WHAT YOU WILL DO
All lines before the one containing "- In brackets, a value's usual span", plus that line itself, are to be printed exactly as they appear below.

COLLECTED MATERIAL

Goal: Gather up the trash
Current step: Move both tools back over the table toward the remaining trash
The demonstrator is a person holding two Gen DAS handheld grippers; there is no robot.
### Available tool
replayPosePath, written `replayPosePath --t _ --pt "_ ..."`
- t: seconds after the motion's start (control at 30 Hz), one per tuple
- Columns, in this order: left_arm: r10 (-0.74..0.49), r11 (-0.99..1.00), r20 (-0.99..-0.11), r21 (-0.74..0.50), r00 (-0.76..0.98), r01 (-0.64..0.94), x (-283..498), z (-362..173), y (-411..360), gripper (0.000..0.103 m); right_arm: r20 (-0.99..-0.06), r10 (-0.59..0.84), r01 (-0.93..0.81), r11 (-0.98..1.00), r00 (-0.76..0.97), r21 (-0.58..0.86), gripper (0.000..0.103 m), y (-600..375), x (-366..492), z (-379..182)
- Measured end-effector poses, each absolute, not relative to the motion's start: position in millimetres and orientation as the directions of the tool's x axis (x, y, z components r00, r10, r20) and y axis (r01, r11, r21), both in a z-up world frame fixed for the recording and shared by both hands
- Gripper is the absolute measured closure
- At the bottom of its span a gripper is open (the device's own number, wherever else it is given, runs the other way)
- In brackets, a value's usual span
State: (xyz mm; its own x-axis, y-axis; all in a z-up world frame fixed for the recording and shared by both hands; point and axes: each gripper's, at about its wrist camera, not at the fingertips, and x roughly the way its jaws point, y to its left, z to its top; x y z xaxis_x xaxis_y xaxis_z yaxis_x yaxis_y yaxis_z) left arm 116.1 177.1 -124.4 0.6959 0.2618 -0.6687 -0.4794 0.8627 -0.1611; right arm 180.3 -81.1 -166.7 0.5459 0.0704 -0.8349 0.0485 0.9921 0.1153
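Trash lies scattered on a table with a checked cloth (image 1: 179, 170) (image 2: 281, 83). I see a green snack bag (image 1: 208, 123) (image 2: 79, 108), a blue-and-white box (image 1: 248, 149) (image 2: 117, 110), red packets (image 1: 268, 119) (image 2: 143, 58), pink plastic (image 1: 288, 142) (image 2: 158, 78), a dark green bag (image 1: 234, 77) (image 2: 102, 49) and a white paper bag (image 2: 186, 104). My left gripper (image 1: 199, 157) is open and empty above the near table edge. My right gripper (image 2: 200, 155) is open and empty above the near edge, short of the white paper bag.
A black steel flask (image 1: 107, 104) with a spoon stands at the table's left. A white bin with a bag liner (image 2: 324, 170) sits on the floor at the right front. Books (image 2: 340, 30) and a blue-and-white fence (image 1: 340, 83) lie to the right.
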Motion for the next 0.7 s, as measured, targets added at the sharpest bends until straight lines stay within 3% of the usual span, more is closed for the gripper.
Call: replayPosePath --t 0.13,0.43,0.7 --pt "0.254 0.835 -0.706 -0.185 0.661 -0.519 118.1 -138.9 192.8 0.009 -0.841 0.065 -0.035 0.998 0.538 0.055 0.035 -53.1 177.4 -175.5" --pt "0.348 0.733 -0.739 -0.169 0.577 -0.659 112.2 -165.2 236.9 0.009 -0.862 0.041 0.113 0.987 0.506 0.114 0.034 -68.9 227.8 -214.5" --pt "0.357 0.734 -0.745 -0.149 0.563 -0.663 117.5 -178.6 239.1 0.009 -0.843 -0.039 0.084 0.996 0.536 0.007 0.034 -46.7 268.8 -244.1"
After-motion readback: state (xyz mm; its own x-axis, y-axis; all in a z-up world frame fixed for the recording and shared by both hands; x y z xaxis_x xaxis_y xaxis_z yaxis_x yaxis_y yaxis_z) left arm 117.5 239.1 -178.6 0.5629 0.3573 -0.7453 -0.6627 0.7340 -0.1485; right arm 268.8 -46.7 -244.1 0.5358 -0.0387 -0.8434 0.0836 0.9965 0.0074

RESULT FOR THIS TASK
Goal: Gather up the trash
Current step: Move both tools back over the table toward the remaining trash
The demonstrator is a person holding two Gen DAS handheld grippers; there is no robot.
### Available tool
replayPosePath, written `replayPosePath --t _ --pt "_ ..."`
- t: seconds after the motion's start (control at 30 Hz), one per tuple
- Columns, in this order: left_arm: r10 (-0.74..0.49), r11 (-0.99..1.00), r20 (-0.99..-0.11), r21 (-0.74..0.50), r00 (-0.76..0.98), r01 (-0.64..0.94), x (-283..498), z (-362..173), y (-411..360), gripper (0.000..0.103 m); right_arm: r20 (-0.99..-0.06), r10 (-0.59..0.84), r01 (-0.93..0.81), r11 (-0.98..1.00), r00 (-0.76..0.97), r21 (-0.58..0.86), gripper (0.000..0.103 m), y (-600..375), x (-366..492), z (-379..182)
- Measured end-effector poses, each absolute, not relative to the motion's start: position in millimetres and orientation as the directions of the tool's x axis (x, y, z components r00, r10, r20) and y axis (r01, r11, r21), both in a z-up world frame fixed for the recording and shared by both hands
- Gripper is the absolute measured closure
- At the bottom of its span a gripper is open (the device's own number, wherever else it is given, runs the other way)
- In brackets, a value's usual span

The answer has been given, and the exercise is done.